Las imágenes las dibujé yo, son dibujos digitales, hechos en un iPad. Fui al taller de Alejandro Sordi, un muy buen maestro, y con él resolví las ilustraciones, página a página, incluso el armado.  

La naturaleza es uno de los ejes del libro, ¿cómo decidiste incorporarlo? 

La naturaleza me interpela porque viví muchos años en el campo, en el caos real del campo: tuve huertas, animales, lidié con ese mundo. Me interesa mucho la literatura del campo y me interesaba también explorar un costado menos idealizado del campo. Es algo que vengo pensando desde que escribo no ficción, esto de no tener una visión idealizada de las cosas. Hay una cosa de qué lindo vivir en el campo, de que estás todo el día como Heidi cantando, y no es así. Me ha pasado de quedarme empantanado con el auto en medio del barro y que el vecino, con una camioneta, se me cague de risa en la cara. O que haya peleas muy sangrientas entre animales y tener que separarlos. En teoría es un lugar pacífico, así que quería trabajar una visión no idealizada del campo y de las personas que se van a vivir ahí, que se encuentran con un montón de problemas. Entre ellos, los vecinos musicales, los ruidos molestos. 

¿Cuándo te diste cuenta de que podías desarrollar literariamente el tema de los vecinos ruidosos? 

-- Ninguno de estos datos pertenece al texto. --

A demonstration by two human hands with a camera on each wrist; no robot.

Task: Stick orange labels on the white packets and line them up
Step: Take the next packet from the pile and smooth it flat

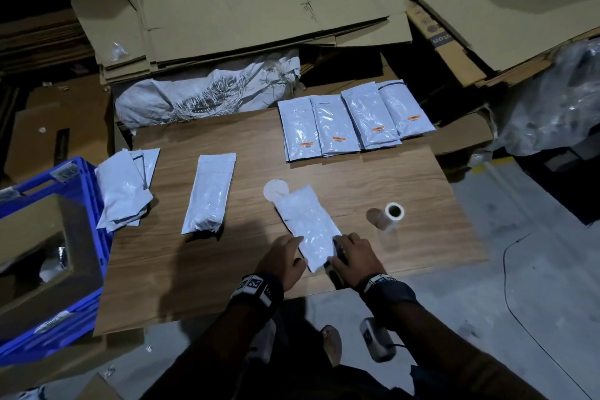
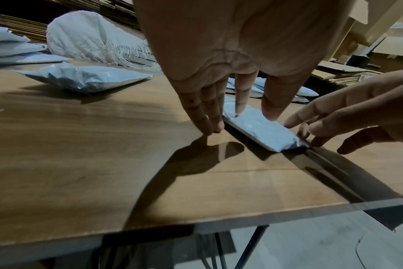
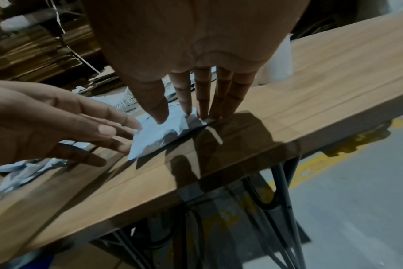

Yo venía trabajando sobre el bordado y había armado material que reflexioanaba sobre esa práctica. A la vez, donde yo vivía, en el campo, había vecinos que ponían música. Además teníamos a diez cuadras la exposición del auto tuneado, hacían un encuentro que se terminaba volviendo una locura. Cuando me invitaron al Filba a leer un texto en una mesa sobre bordados, agarré un decálogo que había escrito y me di cuenta de que era demasiado idealista, hablando de lo que sucede cuando uno entra en comunión bordando con los demás. Lo empecé a mezclar con algunas cosas que me habían pasado, más reales, digamos, y contradictorias. Cuando empecé a tirar de esa cuerda, me di cuenta de que toda mi vida había tenido un tema con el sonido y con el ruido. Me obsesioné y empecé a evitar ese mundo y empecé como a leer un montón al respecto. Al principio no sabía si iba a ser un libro.     

¿Sentís que escribir te permitió procesar las ideas de otra manera? 

Para mí, escribir es una forma de pensar. Y hacer cosas con las manos, también.